PRONAF’s expansion was expressed in the range of financing (production as crop credit and investments) as well
as improvements in financing conditions themselves (lower interest rates and better payment terms). Created by
Cardoso’s government in 1996, PRONAF loans were initially implemented only as a crop credit line for family farms,
with more than 80% of loans made in southern Brazil. After 2003, however, the MDA tried to redress the regional
imbalance by creating more credit lines, such as PRONAF Forest, PRONAF semi‐arid, and PRONAF Agroecology,
as well as credit for rural women and youth.
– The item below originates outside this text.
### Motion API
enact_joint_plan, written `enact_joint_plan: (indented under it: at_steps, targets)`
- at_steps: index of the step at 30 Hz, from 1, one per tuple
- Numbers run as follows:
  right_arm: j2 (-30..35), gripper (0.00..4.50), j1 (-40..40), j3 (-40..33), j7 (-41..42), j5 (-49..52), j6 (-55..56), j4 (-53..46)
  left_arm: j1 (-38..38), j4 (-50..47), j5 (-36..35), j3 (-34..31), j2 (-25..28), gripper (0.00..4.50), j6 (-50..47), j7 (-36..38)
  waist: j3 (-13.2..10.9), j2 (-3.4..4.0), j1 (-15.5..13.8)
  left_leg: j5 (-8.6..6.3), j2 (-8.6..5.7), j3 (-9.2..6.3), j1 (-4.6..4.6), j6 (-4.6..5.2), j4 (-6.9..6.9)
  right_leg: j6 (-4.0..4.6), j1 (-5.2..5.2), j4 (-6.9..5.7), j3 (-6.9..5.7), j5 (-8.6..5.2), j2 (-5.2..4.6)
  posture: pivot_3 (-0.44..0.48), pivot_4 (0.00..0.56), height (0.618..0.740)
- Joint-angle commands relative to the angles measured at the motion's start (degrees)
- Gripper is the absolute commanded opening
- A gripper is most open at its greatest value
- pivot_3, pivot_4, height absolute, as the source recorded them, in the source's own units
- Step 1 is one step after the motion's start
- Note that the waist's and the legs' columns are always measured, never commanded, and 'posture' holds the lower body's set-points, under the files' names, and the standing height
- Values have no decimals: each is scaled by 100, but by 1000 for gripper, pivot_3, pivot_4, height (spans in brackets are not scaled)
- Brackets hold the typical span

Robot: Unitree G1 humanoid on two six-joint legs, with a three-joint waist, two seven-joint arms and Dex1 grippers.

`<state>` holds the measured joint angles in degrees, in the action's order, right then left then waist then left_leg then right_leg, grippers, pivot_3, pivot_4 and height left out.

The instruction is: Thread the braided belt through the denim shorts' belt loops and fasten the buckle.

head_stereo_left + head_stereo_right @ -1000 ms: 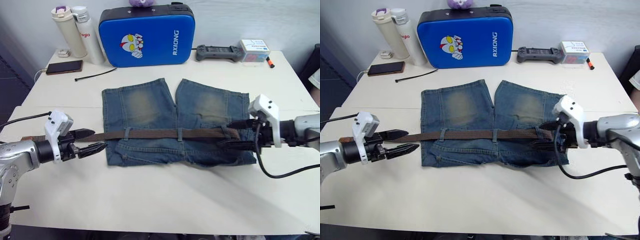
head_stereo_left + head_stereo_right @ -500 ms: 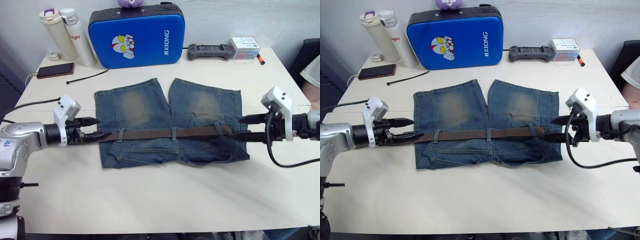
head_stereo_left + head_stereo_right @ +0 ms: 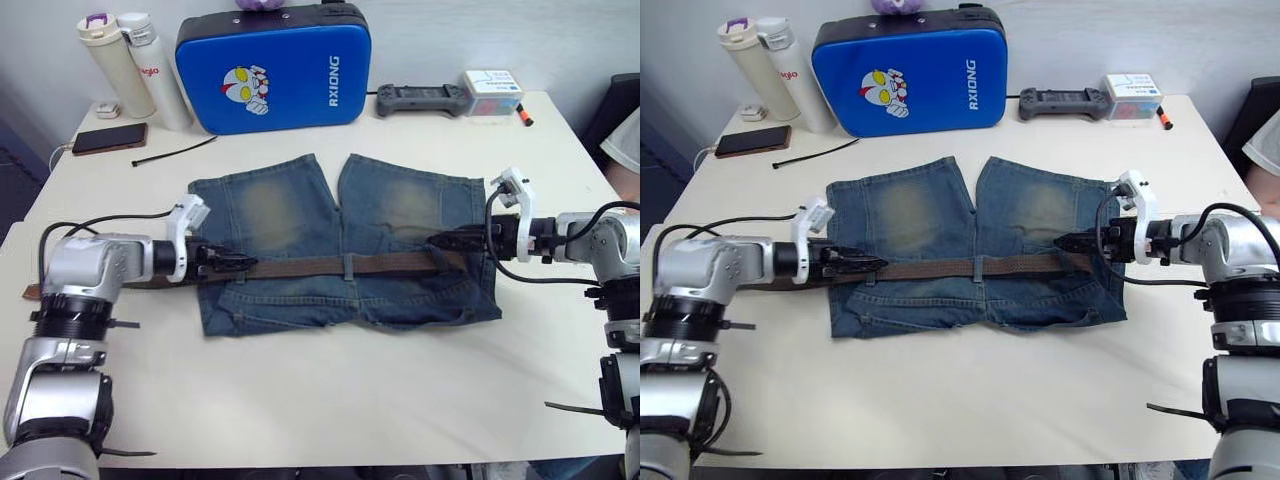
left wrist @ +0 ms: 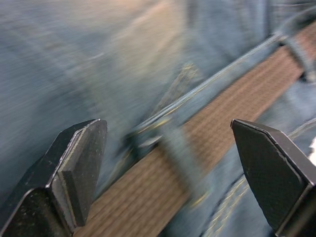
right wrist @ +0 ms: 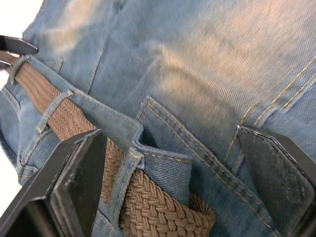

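The denim shorts (image 3: 300, 215) lie flat on the table, waistband toward me. The braided belt (image 3: 940, 268) runs along the waistband through the belt loops (image 3: 348, 266), and its left part trails off the shorts under my left arm. My left gripper (image 3: 232, 263) is open, low over the belt at the shorts' left edge; a loop (image 4: 180, 160) and the strap lie between its fingers. My right gripper (image 3: 440, 241) is open over the waistband's right end, where the braided strap (image 5: 148, 207) bunches under a loop (image 5: 129, 170). I cannot make out the buckle.
At the table's back stand a blue padded case (image 3: 272, 68), two bottles (image 3: 125, 55), a phone (image 3: 110, 138), a black cable tie (image 3: 175, 150), a game controller (image 3: 420, 98) and a small box (image 3: 492, 88). Bare table lies in front of the shorts.
Both grippers have moved inward from beside the shorts onto the waistband: the left over the belt's left part, the right over its right end. The camera has also shifted.
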<state>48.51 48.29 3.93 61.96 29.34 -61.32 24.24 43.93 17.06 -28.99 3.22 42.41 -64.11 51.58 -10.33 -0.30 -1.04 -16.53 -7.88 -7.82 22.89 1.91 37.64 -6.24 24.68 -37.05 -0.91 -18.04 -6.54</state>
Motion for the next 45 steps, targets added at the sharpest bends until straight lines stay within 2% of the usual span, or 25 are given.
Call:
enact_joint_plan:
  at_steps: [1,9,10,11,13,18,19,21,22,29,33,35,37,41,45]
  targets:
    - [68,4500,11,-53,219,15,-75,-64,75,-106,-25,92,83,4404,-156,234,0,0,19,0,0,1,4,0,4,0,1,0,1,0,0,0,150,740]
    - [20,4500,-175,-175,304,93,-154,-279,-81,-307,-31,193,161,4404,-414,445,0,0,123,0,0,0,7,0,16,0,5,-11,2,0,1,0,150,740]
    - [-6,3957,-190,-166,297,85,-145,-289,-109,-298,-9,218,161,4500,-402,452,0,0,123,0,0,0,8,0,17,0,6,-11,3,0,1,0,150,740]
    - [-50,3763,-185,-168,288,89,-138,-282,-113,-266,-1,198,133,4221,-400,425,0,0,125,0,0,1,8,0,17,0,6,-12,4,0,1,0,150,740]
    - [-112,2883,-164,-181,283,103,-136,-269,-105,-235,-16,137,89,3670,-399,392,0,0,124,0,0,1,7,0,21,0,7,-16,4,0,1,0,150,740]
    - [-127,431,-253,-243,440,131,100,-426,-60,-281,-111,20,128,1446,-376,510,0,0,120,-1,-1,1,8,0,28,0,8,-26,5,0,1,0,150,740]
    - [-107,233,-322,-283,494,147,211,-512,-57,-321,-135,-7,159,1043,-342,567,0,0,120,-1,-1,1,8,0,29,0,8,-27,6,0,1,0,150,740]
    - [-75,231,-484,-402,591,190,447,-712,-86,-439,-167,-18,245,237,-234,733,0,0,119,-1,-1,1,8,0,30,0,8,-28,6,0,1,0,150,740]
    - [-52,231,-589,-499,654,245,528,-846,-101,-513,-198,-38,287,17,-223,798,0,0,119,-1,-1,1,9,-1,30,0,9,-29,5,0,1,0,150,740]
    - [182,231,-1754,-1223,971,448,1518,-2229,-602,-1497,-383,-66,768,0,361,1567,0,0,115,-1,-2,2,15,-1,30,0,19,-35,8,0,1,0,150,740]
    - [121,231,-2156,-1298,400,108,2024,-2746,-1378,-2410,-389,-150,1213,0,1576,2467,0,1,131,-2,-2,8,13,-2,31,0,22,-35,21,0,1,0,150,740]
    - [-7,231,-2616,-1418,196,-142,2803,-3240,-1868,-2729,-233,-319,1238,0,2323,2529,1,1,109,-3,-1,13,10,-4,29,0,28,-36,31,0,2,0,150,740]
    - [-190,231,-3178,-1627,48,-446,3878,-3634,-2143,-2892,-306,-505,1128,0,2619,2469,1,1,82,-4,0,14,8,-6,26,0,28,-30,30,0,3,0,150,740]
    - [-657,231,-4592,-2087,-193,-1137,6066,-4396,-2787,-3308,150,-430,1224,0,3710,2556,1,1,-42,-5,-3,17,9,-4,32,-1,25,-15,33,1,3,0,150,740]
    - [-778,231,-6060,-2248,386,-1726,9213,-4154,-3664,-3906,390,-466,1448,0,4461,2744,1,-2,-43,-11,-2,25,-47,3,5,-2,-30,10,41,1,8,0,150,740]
These were intended to meet the diversity of family farming, supporting
production and generating income (Aquino & Schneider, 2015). Notwithstanding these efforts at greater diversifica-
tion and inclusion, the fact remained that significant portions of family farmers, around two thirds, were left without
access to credit (Mattei, 2012). In large part, this was because PRONAF was implemented through regular bank con-
tracts. Thus, those who failed to meet its loan conditions (for instance, giving the bank sufficient risk guarantees or
having a proper project designed by a technician or agronomist) were disqualified (Aquino & Schneider, 2015).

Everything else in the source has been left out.